### EXERCISE BRIEF
The records beneath should be printed exactly, and the pictures are to be left out.

### Dataset items
┄┄┄┄┄┄┄┄┄┄
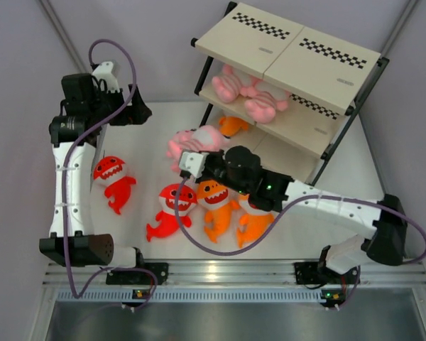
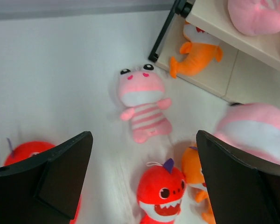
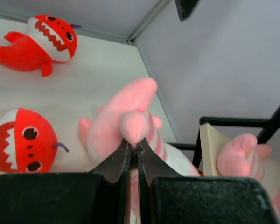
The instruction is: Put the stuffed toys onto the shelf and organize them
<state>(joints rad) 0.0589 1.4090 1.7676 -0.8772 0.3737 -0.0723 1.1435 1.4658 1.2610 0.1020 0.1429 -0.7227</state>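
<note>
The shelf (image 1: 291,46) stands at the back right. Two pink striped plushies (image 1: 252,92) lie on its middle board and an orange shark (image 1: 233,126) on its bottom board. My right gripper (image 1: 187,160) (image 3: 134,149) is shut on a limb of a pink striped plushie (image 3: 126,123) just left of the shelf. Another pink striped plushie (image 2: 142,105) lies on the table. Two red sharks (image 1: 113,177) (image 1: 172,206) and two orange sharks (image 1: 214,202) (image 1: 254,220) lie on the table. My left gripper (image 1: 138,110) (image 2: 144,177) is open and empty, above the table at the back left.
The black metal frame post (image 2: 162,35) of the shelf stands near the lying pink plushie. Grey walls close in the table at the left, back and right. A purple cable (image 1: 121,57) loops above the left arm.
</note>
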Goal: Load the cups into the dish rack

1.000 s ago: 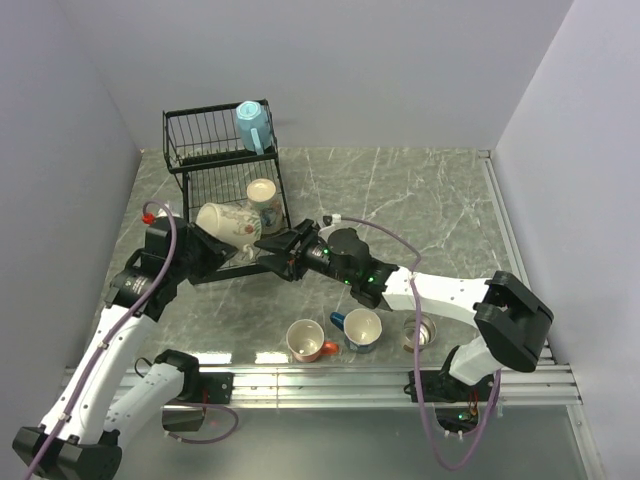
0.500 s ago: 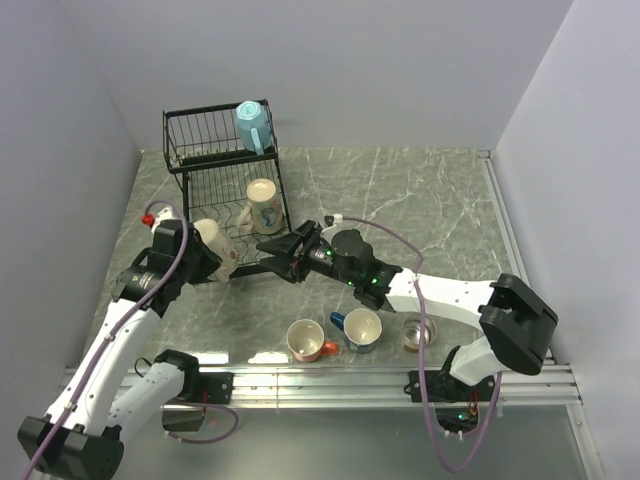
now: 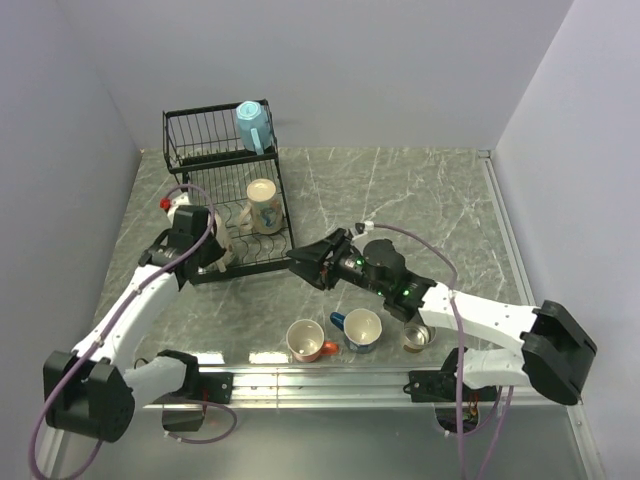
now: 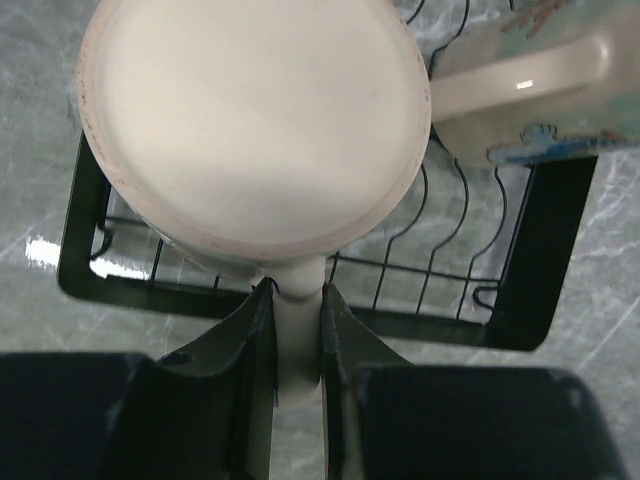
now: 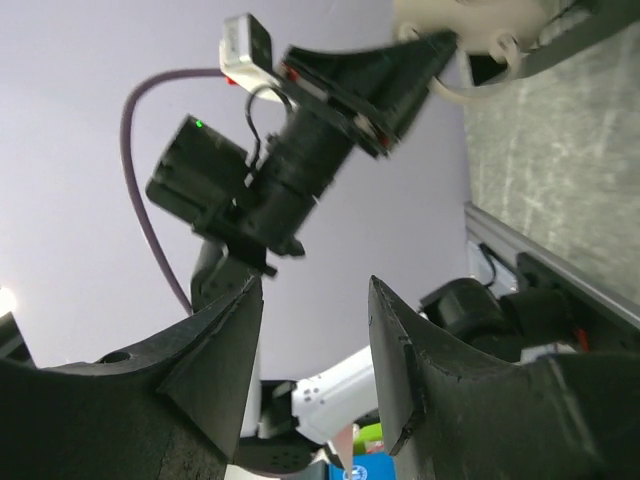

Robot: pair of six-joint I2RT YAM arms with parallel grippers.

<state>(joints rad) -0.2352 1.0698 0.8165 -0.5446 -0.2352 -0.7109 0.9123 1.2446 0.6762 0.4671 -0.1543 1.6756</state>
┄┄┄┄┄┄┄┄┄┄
### EXERCISE OUTPUT
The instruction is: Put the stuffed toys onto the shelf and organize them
<state>(joints rad) 0.0589 1.4090 1.7676 -0.8772 0.3737 -0.0723 1.1435 1.4658 1.2610 0.1020 0.1429 -0.7227</state>
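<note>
The shelf (image 1: 291,46) stands at the back right. Two pink striped plushies (image 1: 252,92) lie on its middle board and an orange shark (image 1: 233,126) on its bottom board. My right gripper (image 1: 187,160) (image 3: 134,149) is shut on a limb of a pink striped plushie (image 3: 126,123) just left of the shelf. Another pink striped plushie (image 2: 142,105) lies on the table. Two red sharks (image 1: 113,177) (image 1: 172,206) and two orange sharks (image 1: 214,202) (image 1: 254,220) lie on the table. My left gripper (image 1: 138,110) (image 2: 144,177) is open and empty, above the table at the back left.
The black metal frame post (image 2: 162,35) of the shelf stands near the lying pink plushie. Grey walls close in the table at the left, back and right. A purple cable (image 1: 121,57) loops above the left arm.
</note>
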Goal: Load the cups into the dish rack

1.000 s ago: 
0.500 s ago: 
now: 
now: 
now: 

Robot: pair of six-joint I2RT YAM arms with parallel grippers.

<state>(joints rad) -0.2352 1.0698 0.8165 -0.5446 -0.2352 -0.7109 0.9123 1.2446 0.6762 0.4671 -0.1543 1.6756</state>

Nothing more remains to be added to this answer.